Example of power calculation.
Let's say you are installing closed electrical wiring in a house using an explosive cable. You need to write down a list of equipment used on a piece of paper.
But how now find out power? You can find it on the equipment itself, where there is usually a label with the main characteristics recorded.
Power is measured in Watts (W, W) or Kilowatts (kW, KW). Now you need to write down the data and then add it up.
The resulting number is, for example, 20,000 W, which would be 20 kW. This figure shows how much energy all electrical receivers together consume. Next, you should consider how many devices will be used simultaneously over a long period of time. Let’s say it turns out to be 80%, in which case the simultaneity coefficient will be equal to 0.8. We calculate the cable cross-section based on power:
20 x 0.8 = 16 (kW)
To select a cross-section, you will need a cable power table:
|
Current cross-section |
Copper conductors of wires and cables |
|||
|
Voltage 220V |
Voltage 380V |
|||
|
Current. A |
Power. kW |
Current. A |
Power, kWt |
|
|
10 |
15.4 |
|||
If the three-phase circuit is 380 Volts, then the table will look like this:
|
Current cross-section |
Copper conductors of wires and cables |
|||
|
Voltage 220V |
Voltage 380V |
|||
|
Current. A |
Power. kW |
Current. A |
Power, kWt |
|
|
16.5 |
||||
|
10 |
15.4 |
|||
These calculations are not particularly difficult, but it is recommended to choose a wire or cable with the largest cross-section of conductors, because it may be that it will be necessary to connect some other device.
Additional cable power table.
Often, before purchasing cable products, there is a need to independently measure its cross-section in order to avoid deception on the part of manufacturers, who, due to savings and setting a competitive price, may slightly underestimate this parameter.
It is also necessary to know how the cable cross-section is determined, for example, when adding a new energy-consuming point in rooms with old electrical wiring that does not have any technical information. Accordingly, the question of how to find out the cross-section of conductors always remains relevant.
General information about cable and wire
When working with conductors, it is necessary to understand their designation. There are wires and cables that differ from each other in their internal structure and technical characteristics. However, many people often confuse these concepts.
A wire is a conductor that has in its design one wire or a group of wires woven together and a thin common insulating layer. A cable is a core or a group of cores that has both its own insulation and a common insulating layer (sheath).
Each type of conductor will have its own methods for determining cross sections, which are almost similar.
Conductor materials
The amount of energy that a conductor transmits depends on a number of factors, the main one of which is the material of the current-carrying conductors. The following non-ferrous metals can be used as the core material of wires and cables:
- Aluminum. Cheap and lightweight conductors, which is their advantage.
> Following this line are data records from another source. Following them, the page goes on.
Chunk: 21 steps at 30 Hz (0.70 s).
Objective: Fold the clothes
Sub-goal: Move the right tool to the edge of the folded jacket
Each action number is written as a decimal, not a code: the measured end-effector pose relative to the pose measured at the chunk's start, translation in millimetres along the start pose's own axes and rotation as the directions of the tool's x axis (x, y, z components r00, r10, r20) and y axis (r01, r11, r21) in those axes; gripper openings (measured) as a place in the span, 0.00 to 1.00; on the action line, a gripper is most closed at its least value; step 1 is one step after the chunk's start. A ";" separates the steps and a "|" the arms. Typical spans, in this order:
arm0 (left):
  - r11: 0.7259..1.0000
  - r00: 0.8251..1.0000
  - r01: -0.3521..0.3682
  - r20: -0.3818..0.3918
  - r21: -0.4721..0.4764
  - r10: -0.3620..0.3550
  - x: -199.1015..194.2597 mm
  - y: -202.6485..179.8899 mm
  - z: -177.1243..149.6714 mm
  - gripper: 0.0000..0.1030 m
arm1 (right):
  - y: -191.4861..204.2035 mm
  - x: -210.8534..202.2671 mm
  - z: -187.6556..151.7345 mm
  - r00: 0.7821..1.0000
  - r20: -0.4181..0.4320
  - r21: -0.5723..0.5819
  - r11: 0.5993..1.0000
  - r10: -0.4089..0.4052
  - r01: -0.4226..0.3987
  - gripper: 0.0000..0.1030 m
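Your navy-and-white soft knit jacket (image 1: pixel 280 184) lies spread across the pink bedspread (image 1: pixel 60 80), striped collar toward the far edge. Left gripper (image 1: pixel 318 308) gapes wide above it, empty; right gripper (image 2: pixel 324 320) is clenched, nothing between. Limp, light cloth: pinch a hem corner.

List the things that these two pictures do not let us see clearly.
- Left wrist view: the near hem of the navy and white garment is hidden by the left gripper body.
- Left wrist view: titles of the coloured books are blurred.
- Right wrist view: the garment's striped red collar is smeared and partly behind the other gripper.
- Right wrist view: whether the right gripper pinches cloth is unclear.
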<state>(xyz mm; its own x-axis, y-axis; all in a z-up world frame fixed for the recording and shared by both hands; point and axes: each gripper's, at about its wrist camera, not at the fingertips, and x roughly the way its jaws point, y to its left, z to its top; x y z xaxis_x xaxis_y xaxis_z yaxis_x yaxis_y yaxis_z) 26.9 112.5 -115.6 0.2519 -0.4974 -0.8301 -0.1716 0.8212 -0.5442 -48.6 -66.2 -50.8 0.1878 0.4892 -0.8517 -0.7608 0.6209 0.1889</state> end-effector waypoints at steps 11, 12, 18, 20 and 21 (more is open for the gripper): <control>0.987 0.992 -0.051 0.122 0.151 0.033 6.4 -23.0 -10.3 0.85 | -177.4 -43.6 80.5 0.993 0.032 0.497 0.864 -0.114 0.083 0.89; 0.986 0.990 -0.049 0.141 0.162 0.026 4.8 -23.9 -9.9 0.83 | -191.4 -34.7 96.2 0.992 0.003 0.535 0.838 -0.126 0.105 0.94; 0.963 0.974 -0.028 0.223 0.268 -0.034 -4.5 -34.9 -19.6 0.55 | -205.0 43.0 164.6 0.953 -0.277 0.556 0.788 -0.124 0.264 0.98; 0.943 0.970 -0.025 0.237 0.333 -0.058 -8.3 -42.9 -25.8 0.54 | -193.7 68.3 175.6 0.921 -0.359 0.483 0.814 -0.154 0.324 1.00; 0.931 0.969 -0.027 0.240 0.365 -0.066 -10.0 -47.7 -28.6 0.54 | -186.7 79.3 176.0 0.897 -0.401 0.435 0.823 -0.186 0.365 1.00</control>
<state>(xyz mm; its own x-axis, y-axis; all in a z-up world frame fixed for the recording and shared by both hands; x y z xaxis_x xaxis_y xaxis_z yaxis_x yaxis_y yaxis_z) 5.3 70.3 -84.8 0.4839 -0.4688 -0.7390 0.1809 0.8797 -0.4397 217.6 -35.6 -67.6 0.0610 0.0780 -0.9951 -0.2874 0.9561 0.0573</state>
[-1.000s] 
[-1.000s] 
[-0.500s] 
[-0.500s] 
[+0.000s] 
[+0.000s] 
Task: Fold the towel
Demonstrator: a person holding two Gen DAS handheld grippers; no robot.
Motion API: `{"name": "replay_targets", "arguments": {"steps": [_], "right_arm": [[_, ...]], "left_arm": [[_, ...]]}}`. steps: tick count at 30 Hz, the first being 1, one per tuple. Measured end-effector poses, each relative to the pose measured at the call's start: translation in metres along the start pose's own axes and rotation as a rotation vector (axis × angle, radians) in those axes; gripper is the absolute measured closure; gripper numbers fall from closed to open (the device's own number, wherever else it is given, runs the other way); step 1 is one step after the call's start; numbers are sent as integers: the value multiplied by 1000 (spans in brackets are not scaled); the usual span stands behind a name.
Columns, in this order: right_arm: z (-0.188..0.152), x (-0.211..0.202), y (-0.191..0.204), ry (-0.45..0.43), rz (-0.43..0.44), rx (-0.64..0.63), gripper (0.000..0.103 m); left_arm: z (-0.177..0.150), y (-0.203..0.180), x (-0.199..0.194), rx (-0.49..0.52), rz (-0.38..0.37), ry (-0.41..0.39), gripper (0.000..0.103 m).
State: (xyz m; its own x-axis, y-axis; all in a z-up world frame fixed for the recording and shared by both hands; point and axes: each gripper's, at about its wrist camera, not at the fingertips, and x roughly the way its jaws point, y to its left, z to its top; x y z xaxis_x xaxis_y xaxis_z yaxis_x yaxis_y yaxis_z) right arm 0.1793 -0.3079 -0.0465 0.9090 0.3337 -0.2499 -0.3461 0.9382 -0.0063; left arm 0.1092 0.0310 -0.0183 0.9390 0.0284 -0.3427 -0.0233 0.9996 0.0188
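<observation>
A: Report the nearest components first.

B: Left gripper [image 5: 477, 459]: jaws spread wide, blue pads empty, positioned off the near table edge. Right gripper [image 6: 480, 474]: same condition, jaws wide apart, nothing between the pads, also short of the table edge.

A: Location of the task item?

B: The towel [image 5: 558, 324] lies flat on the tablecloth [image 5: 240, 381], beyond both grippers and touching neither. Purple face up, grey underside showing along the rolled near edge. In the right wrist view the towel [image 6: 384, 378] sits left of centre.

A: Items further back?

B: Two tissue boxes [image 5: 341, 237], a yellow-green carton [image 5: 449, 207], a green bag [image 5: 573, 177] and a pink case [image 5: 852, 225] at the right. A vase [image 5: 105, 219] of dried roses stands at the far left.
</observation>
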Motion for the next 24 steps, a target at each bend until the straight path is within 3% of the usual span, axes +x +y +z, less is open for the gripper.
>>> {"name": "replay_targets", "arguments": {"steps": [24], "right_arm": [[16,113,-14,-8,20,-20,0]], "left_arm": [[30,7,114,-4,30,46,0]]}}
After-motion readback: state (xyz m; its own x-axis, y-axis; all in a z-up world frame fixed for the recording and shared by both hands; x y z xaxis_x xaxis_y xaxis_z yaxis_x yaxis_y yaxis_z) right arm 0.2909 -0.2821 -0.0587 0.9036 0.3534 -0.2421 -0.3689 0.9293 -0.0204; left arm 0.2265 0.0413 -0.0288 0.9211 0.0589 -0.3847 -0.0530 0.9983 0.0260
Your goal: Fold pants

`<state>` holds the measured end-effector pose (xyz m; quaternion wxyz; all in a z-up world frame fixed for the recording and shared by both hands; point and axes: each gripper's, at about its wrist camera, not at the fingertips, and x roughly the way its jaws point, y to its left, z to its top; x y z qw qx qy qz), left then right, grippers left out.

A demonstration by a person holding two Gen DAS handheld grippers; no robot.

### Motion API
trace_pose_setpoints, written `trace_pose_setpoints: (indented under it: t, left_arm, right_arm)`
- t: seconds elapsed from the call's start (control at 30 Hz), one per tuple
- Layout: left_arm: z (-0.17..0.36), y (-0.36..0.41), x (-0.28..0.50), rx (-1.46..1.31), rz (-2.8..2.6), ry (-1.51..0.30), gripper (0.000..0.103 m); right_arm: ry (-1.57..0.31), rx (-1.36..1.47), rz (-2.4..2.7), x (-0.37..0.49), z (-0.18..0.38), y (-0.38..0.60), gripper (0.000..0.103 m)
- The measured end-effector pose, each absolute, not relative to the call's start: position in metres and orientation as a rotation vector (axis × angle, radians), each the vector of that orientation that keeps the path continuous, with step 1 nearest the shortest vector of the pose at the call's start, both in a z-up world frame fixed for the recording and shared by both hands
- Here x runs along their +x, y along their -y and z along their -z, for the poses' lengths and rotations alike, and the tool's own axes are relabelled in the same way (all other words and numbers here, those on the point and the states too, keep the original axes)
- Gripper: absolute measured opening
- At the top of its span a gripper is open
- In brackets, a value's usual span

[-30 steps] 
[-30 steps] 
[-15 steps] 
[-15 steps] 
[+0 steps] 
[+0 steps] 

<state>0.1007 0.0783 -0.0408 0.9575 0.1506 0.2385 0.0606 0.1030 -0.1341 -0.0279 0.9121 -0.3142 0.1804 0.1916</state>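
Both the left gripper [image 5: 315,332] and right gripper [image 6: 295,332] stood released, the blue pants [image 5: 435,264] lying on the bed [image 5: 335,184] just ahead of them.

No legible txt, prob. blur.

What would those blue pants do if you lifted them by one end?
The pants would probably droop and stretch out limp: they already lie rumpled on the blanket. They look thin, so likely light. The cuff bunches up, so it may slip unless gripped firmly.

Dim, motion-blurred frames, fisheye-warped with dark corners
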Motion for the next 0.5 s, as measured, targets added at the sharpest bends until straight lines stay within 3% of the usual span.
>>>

They are characterized by such negative qualities as low electrical conductivity, a tendency to mechanical damage, high transient electrical resistance of oxidized surfaces;
- Copper. The most popular conductors, which have a high cost compared to other options. However, they are characterized by low electrical and transition resistance at the contacts, fairly high elasticity and strength, and ease of soldering and welding;
- Aluminum copper. Cable products with aluminum cores coated with copper. They are characterized by slightly lower electrical conductivity than their copper counterparts. They are also characterized by lightness, average resistance and relative cheapness.
Important! Some methods for determining the cross-section of cables and wires will depend specifically on the material of their conductor component, which directly affects the throughput power and current strength (method of determining the cross-section of conductors by power and current).
Measuring the cross-section of conductors by diameter
There are several ways to determine the cross-section of a cable or wire. The difference in determining the cross-sectional area of wires and cables will be that in cable products it is necessary to measure each core separately and summarize the indicators.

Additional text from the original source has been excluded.